Tuesday, August 4, 2009

Recovery




Now that the excitment of the weekend and my big race have worn off, I am in the recovery phase. This is a new area for me because I need to figure out how to balance recovery, but also still be able to train. The Arizona IM is just a little under 4 months away and I have a big weekend coming up at the end of August. I will be doing my first century ride for Pelotonia followed by a 1/2 marathon the next day. See these two websites for more info on these events:
1) http://www.pelotonia.org/ride/riders_profile.jsp?MemberID=4370&RiderName=Ann%20Kurtenbach
2)http://www.spiritofcolumbushalf.com/


So, I have backed off on the miles this week and trying to do all "easy" workouts. It is frustrating though - how come "easy" always ends up being slow? Here is a summary of my week thus far:


Sunday: Rest day - consisted of sleeping in late, going to the beach and jumping waves for about 25 minutes, laying out for a bit, long lazy lunch, then a 5 hour car ride home.
Monday: Slept in, easy 45 minute bike ride, easy 35 minute swim, 60 minute massage, celebration meal - went to Whole Foods and had good salad, pasta dish, bread/dipping oil, and few glasses of good wine. Followed this with freshly baked cookies and peanutbutter choc. ice cream once I got home.
Tuesday: I started off the morning with an easy 2500 swim with the masters group followed by an easy 30 minute run. Legs still sore, so I didn't push it anymore today.
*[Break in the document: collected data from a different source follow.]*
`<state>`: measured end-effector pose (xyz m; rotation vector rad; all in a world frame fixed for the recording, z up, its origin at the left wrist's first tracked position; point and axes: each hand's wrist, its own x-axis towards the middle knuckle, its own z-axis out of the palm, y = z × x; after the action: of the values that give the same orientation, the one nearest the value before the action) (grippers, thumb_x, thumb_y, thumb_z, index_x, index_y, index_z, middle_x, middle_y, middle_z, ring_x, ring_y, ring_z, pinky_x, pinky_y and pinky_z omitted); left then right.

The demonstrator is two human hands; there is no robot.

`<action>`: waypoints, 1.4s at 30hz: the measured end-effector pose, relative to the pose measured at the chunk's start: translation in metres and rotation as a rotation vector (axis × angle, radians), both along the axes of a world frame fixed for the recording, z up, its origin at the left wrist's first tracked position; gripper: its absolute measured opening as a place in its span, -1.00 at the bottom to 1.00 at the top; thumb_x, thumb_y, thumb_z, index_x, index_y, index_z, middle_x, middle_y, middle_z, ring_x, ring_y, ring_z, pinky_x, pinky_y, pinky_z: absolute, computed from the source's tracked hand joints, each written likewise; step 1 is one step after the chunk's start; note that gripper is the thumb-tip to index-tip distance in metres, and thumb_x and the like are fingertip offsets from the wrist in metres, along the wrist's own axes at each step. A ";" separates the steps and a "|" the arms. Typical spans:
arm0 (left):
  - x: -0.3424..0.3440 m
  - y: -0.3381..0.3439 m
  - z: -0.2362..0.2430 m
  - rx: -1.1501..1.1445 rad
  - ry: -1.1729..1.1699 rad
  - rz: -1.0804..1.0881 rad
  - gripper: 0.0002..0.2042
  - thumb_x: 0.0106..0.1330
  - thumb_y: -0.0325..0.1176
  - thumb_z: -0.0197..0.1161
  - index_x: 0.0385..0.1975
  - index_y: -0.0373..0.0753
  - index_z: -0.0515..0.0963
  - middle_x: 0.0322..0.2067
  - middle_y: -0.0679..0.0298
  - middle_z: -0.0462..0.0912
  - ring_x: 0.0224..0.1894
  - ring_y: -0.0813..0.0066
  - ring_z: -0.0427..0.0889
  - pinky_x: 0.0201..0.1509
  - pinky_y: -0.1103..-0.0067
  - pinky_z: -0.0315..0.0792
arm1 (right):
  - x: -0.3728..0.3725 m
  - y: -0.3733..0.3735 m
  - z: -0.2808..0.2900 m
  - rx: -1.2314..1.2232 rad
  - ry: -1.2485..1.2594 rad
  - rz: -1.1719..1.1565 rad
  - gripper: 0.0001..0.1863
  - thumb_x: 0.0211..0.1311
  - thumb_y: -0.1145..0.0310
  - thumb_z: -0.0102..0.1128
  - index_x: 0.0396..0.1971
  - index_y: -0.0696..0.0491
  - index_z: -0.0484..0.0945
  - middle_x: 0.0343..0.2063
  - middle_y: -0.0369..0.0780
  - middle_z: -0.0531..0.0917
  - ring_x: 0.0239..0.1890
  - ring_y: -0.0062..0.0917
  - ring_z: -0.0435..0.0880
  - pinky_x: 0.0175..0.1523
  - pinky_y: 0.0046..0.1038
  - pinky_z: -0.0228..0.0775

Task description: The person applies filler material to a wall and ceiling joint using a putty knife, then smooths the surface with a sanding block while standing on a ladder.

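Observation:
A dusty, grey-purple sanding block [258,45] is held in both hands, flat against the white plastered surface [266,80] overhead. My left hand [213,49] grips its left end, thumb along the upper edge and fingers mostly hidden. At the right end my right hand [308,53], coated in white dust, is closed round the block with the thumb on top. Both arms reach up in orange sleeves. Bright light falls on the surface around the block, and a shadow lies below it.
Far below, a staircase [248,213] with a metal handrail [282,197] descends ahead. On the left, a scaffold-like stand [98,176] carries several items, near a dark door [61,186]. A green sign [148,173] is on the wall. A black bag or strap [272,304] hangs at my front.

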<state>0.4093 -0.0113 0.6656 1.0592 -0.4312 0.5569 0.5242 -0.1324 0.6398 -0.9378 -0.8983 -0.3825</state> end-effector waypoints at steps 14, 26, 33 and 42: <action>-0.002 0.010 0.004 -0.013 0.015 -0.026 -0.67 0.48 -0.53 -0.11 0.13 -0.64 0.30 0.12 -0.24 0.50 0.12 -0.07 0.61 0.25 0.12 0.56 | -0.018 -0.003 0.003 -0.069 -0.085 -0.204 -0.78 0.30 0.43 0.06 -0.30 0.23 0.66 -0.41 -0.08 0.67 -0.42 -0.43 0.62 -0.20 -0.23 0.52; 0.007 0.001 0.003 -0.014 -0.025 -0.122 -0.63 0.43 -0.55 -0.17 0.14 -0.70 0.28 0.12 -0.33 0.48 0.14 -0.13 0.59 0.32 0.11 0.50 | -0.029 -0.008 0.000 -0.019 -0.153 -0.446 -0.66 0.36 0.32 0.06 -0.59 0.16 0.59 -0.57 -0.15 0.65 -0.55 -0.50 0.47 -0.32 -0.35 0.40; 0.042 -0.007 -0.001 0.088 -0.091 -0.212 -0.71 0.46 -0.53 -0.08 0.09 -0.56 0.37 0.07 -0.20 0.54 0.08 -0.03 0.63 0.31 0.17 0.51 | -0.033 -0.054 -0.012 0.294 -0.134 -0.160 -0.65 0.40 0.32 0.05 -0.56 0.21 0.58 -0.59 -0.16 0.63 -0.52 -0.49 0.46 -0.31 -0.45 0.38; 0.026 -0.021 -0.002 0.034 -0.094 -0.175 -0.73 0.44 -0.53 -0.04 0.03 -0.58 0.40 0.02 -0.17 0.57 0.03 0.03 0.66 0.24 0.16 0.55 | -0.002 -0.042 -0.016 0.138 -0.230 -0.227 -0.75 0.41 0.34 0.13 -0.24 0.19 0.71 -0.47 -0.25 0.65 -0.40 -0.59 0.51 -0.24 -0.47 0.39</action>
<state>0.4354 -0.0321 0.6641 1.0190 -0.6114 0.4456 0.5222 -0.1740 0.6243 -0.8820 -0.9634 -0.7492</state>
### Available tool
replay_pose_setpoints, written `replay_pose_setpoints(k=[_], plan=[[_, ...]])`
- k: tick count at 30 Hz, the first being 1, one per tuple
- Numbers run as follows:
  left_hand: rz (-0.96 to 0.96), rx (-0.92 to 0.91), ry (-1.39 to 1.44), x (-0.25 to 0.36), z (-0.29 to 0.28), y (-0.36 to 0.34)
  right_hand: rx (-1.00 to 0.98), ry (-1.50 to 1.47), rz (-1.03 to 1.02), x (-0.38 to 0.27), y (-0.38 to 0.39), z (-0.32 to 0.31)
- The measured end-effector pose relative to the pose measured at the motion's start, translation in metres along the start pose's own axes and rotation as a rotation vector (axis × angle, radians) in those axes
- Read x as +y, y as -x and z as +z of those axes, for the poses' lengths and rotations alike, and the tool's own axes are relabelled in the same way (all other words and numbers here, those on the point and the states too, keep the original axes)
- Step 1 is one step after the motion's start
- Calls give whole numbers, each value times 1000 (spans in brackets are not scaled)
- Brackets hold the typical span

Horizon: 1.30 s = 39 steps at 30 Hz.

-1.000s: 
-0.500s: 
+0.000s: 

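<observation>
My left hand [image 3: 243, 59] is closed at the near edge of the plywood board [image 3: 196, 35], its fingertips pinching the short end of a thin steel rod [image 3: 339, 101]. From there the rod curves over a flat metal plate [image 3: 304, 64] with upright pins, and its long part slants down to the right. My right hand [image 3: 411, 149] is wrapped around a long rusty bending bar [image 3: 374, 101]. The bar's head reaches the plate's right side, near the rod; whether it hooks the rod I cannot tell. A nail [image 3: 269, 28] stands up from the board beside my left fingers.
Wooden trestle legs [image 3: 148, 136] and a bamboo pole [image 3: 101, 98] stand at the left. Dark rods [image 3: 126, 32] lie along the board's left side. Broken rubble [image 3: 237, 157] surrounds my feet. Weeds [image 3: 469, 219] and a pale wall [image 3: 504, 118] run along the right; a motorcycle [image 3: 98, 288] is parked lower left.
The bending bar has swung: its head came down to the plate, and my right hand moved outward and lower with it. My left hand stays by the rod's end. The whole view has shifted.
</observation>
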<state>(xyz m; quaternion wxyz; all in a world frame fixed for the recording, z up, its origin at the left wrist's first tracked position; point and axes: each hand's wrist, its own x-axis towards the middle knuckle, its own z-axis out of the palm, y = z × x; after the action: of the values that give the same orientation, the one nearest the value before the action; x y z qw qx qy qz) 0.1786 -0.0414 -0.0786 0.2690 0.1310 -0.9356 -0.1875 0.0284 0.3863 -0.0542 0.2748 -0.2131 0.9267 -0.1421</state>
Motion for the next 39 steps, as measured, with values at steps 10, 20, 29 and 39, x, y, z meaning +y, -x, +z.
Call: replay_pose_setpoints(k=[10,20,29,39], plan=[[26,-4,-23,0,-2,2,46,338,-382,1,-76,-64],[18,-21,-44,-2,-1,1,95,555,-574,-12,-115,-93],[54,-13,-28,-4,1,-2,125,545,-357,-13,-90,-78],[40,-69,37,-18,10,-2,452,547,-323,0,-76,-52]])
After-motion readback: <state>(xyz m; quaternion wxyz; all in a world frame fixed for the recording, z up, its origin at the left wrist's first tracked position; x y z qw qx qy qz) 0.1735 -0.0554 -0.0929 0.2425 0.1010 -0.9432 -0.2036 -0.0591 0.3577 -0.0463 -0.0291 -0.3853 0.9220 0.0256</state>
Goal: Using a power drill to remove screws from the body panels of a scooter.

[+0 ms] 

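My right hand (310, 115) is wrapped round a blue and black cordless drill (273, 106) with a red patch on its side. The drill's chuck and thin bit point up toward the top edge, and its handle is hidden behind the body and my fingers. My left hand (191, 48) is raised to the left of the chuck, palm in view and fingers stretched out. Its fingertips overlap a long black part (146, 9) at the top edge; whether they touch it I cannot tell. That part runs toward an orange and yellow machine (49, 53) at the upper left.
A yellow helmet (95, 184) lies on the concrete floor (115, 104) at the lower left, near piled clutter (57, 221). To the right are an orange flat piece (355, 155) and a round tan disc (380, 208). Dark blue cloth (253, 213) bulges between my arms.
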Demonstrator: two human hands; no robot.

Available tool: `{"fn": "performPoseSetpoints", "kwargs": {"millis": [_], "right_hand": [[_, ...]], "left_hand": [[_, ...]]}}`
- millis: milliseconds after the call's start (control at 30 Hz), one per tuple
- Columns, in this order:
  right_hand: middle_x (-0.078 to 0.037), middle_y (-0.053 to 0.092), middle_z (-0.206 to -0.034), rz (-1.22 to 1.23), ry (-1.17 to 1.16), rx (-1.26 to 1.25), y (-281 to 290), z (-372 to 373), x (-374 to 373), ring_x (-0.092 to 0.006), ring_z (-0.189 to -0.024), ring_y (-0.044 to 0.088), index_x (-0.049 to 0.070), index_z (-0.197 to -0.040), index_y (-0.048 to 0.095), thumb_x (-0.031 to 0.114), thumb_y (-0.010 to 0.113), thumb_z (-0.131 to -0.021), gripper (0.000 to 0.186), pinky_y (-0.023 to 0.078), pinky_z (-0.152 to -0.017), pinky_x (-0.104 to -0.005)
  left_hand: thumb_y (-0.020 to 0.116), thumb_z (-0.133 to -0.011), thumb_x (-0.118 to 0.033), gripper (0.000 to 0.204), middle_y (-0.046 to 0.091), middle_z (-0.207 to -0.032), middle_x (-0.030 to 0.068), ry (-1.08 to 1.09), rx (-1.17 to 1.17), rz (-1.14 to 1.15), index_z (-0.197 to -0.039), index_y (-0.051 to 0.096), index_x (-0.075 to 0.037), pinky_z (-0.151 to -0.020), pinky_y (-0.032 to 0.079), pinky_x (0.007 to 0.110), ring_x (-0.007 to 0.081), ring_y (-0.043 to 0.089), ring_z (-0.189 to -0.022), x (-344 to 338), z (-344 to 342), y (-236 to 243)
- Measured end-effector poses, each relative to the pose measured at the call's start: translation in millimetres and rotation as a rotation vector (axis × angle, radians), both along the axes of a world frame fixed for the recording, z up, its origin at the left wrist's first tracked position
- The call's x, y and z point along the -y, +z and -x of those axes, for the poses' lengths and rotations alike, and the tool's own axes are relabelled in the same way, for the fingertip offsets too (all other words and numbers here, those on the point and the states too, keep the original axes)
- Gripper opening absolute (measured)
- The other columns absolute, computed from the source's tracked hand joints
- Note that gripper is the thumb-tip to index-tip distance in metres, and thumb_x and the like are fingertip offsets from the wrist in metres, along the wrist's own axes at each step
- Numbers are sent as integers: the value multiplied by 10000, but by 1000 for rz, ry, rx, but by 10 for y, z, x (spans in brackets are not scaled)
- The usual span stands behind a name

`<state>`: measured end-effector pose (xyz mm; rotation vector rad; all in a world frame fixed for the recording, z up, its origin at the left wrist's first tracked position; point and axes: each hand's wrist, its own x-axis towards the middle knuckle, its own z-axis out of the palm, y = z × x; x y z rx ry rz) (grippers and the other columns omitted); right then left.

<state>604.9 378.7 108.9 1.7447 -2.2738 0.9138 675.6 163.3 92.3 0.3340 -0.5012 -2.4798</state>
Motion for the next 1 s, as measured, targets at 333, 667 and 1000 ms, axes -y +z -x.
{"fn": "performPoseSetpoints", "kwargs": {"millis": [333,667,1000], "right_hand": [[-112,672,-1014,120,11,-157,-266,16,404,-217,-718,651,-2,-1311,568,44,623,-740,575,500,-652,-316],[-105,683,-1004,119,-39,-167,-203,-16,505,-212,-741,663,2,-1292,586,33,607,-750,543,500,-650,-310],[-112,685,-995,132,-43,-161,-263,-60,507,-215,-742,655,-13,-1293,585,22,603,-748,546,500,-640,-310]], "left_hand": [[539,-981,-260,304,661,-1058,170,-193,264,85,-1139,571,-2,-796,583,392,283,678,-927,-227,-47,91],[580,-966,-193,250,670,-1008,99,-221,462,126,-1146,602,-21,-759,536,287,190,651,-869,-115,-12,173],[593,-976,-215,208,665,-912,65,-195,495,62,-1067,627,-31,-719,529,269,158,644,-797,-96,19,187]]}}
One other thing I am trying to balance with training is eating well. This is difficult because I love sweets! I have never met a cookie or brownie that I could turn down. Problem is that so many of these have simple carbs, bad-for-you fat, etc. So I have been trying to cut back and searching for recipes that are at least a little healthier. So I was very happy when I found these little gems. . .


Nutty for Oats Cookies:
2/3 cup smooth peanut butter
4 TBS unsalted butter
3/4 cup packed light or dark brown sugar
1 tsp vanilla
1/2 tsp salt
1/4 tsp baking soda
2 large eggs
1 cup oldfashioned rolled oats, ground for 30 sec. in food processor
1 1/2 cup old-fashioned rolled oats
1-2 cups chocolate chips (giradelli brand 60% bittersweet make all the difference)



Preheat oven to 350 degrees, lightly grease 2 baking sheets with parchment paper. Cream together the peanut butter, butter, sugar, vanill, salt, and the baking soda in a medium bowl. Beat in the eggs, scraping the bowl once incorporated, then the ground oats, old-fashioned oats, and chocolate chips. Drop the dough by tablespoonfuls onto the prepared baking sheets. Bake cookies, reversing the pans midway through, until they're barely set and beginning to brown around the edges, 11 to 13 minutes.
Last, but not least, enjoy with your favorite beverage!

1 comment:

  1. ARGH!! I just licked the monitor and it tasted like dirt, not cookie!